— WORK REQUIRED —
Set down each record that follows exactly. Drop the images.

— ENTRIES SUPPLIED —
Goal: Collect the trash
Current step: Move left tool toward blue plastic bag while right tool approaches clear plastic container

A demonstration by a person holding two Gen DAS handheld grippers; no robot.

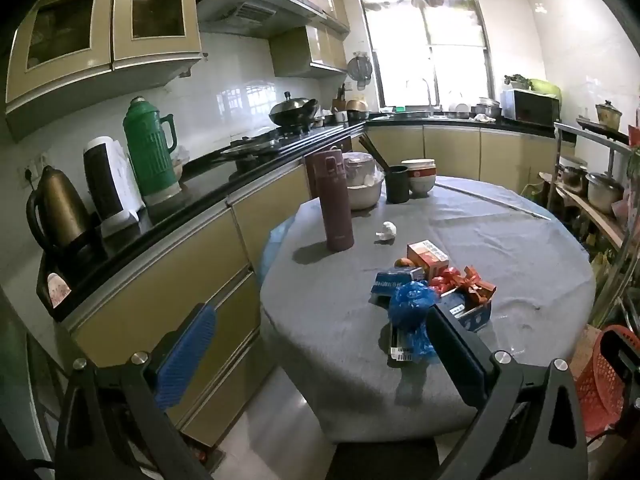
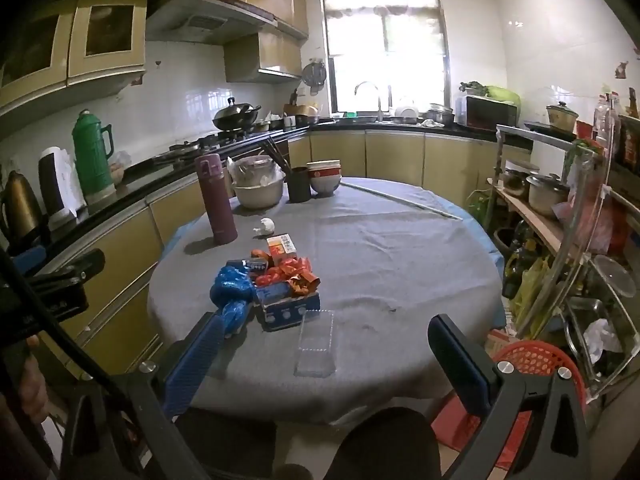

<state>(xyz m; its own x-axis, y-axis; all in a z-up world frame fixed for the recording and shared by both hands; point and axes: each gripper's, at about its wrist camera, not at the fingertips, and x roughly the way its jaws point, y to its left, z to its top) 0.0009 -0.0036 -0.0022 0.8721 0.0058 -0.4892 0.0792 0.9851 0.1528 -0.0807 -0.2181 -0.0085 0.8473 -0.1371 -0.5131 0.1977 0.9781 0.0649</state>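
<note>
A pile of trash lies on the round grey table [image 1: 500, 248]: a crumpled blue plastic bag [image 1: 412, 304], blue cartons [image 1: 394, 282], an orange box [image 1: 428, 256], red wrappers [image 1: 468, 280] and a white crumpled tissue [image 1: 387, 232]. The right wrist view shows the same bag [image 2: 232, 288], a blue carton [image 2: 288, 306], red wrappers [image 2: 296, 274], the tissue [image 2: 266, 226] and a clear plastic tray [image 2: 316, 342]. My left gripper [image 1: 320, 340] is open, held before the table's near edge. My right gripper [image 2: 324, 356] is open, above the near edge, empty.
A maroon flask [image 1: 332, 200], bowls [image 1: 418, 174] and a dark cup [image 1: 397, 184] stand at the table's far side. A red basket [image 2: 536, 364] sits on the floor at right. The kitchen counter [image 1: 160, 216] runs along the left; a shelf rack [image 2: 560, 216] stands at right.
</note>
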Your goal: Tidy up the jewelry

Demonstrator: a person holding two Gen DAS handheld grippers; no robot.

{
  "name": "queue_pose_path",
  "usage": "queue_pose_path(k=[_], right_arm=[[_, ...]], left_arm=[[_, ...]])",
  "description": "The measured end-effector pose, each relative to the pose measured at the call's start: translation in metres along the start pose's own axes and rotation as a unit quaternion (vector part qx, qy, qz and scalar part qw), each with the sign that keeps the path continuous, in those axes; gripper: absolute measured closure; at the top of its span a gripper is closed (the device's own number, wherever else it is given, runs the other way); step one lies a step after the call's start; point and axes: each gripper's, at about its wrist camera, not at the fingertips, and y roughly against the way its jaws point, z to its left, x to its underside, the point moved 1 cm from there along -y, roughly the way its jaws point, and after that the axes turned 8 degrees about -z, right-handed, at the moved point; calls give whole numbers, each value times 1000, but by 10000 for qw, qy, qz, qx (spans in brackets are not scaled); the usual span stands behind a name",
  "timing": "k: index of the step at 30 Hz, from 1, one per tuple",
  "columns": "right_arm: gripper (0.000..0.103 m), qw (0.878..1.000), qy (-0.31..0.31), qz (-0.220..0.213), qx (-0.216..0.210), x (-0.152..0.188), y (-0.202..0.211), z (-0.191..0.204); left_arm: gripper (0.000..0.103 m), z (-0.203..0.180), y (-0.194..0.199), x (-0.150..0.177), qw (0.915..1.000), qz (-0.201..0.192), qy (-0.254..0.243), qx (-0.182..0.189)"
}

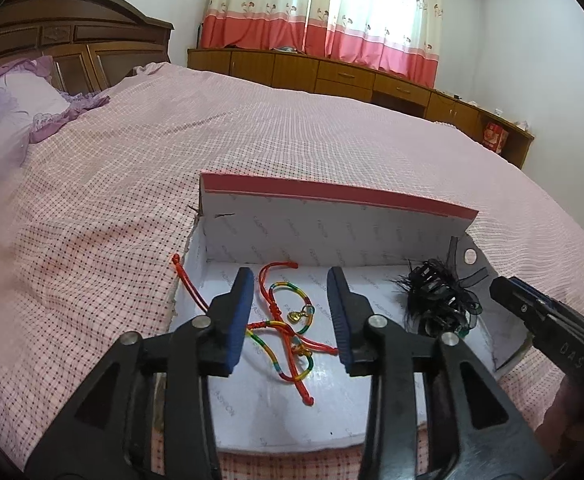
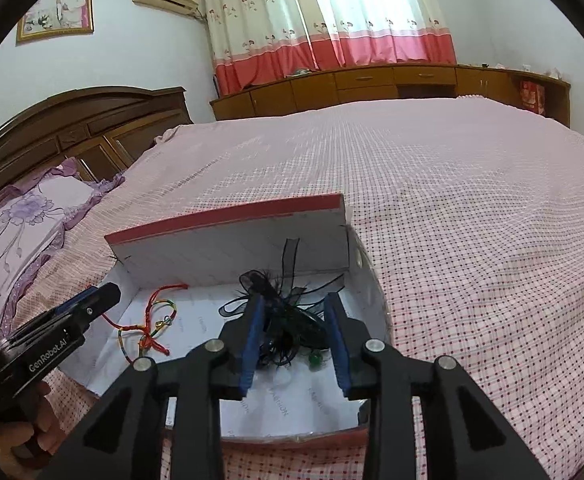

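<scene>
OK, my L gripper is part open over the cord bracelets in the box, gripping nothing; R gripper likewise over the black hairpiece.

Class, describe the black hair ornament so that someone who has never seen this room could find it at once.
On the pink checked bedspread lies an open white box with a red-edged lid. The black hair ornament lies in the box's right-hand part. Unlike the red and rainbow cord bracelets beside it, it is a dark, feathery tangle of ribbon loops.

A bed under a pink checked cover carries an open white box and a lilac pillow.
</scene>
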Motion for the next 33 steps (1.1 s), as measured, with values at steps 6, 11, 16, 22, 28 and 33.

— THE COMPLETED TASK —
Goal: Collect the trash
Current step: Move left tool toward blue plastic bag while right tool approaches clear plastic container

A demonstration by a person holding two Gen DAS handheld grippers; no robot.


<state>(xyz m; its own x-axis, y-axis; all in a z-up world frame fixed for the recording and shared by both hands; point and axes: each gripper's, at about its wrist camera, not at the fingertips, and x roughly the way its jaws point, y to its left, z to its top) 0.0009 -0.0036 -0.0022 0.8721 0.0058 -0.4892 0.0792 0.9851 0.1528 -0.0807 -0.2181 -0.0085 0.8473 -0.1371 -0.5131 0.1977 0.9781 0.0649</state>
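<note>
A pile of trash lies on the round grey table [image 1: 500, 248]: a crumpled blue plastic bag [image 1: 412, 304], blue cartons [image 1: 394, 282], an orange box [image 1: 428, 256], red wrappers [image 1: 468, 280] and a white crumpled tissue [image 1: 387, 232]. The right wrist view shows the same bag [image 2: 232, 288], a blue carton [image 2: 288, 306], red wrappers [image 2: 296, 274], the tissue [image 2: 266, 226] and a clear plastic tray [image 2: 316, 342]. My left gripper [image 1: 320, 340] is open, held before the table's near edge. My right gripper [image 2: 324, 356] is open, above the near edge, empty.
A maroon flask [image 1: 332, 200], bowls [image 1: 418, 174] and a dark cup [image 1: 397, 184] stand at the table's far side. A red basket [image 2: 536, 364] sits on the floor at right. The kitchen counter [image 1: 160, 216] runs along the left; a shelf rack [image 2: 560, 216] stands at right.
</note>
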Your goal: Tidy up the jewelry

Demonstrator: a person holding two Gen DAS handheld grippers; no robot.

{
  "name": "queue_pose_path",
  "usage": "queue_pose_path(k=[_], right_arm=[[_, ...]], left_arm=[[_, ...]])",
  "description": "The measured end-effector pose, each relative to the pose measured at the call's start: translation in metres along the start pose's own axes and rotation as a unit quaternion (vector part qx, qy, qz and scalar part qw), each with the sign that keeps the path continuous, in those axes; gripper: absolute measured closure; at the top of its span a gripper is closed (the device's own number, wherever else it is given, runs the other way); step one lies a step after the call's start; point and axes: each gripper's, at about its wrist camera, not at the fingertips, and y roughly against the way its jaws point, z to its left, x to its underside, the point moved 1 cm from there along -y, roughly the way its jaws point, and after that the axes turned 8 degrees about -z, right-handed, at the moved point; calls give whole numbers, each value times 1000, but by 10000 for qw, qy, qz, qx (spans in brackets are not scaled); the usual span stands behind a name",
  "timing": "k: index of the step at 30 Hz, from 1, one per tuple",
  "columns": "right_arm: gripper (0.000..0.103 m), qw (0.878..1.000), qy (-0.31..0.31), qz (-0.220..0.213), qx (-0.216..0.210), x (-0.152..0.188), y (-0.202..0.211), z (-0.191..0.204); left_arm: gripper (0.000..0.103 m), z (-0.203..0.180), y (-0.194..0.199), x (-0.150..0.177), qw (0.915..1.000), qz (-0.201..0.192), qy (-0.254..0.243), qx (-0.182..0.189)"
}


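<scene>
OK, my L gripper is part open over the cord bracelets in the box, gripping nothing; R gripper likewise over the black hairpiece.

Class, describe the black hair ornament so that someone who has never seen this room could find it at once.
On the pink checked bedspread lies an open white box with a red-edged lid. The black hair ornament lies in the box's right-hand part. Unlike the red and rainbow cord bracelets beside it, it is a dark, feathery tangle of ribbon loops.

A bed under a pink checked cover carries an open white box and a lilac pillow.
</scene>
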Motion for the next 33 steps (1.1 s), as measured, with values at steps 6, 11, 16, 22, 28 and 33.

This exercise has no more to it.